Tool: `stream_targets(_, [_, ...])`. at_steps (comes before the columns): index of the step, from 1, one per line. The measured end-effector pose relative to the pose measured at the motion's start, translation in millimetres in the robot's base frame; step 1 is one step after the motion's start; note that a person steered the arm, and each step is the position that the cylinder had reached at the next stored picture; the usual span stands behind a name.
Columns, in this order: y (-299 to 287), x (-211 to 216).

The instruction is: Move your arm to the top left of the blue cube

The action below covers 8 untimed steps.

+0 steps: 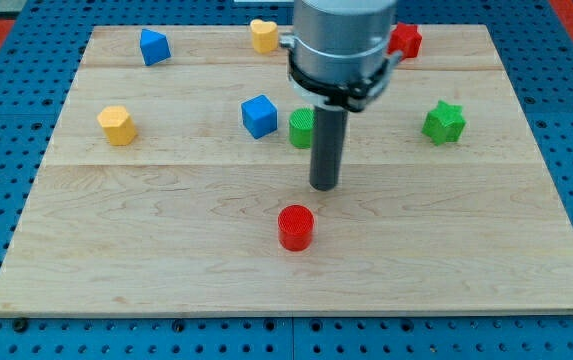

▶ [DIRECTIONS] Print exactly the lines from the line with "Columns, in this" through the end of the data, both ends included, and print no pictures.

▶ [ANSWER BELOW]
Columns, in this order: y (-299 to 287), x (-211 to 216).

The instruction is: Move your arm to the top left of the blue cube

The action below covers 8 untimed steps.

+0 steps: 

Nothing more belongs to the answer.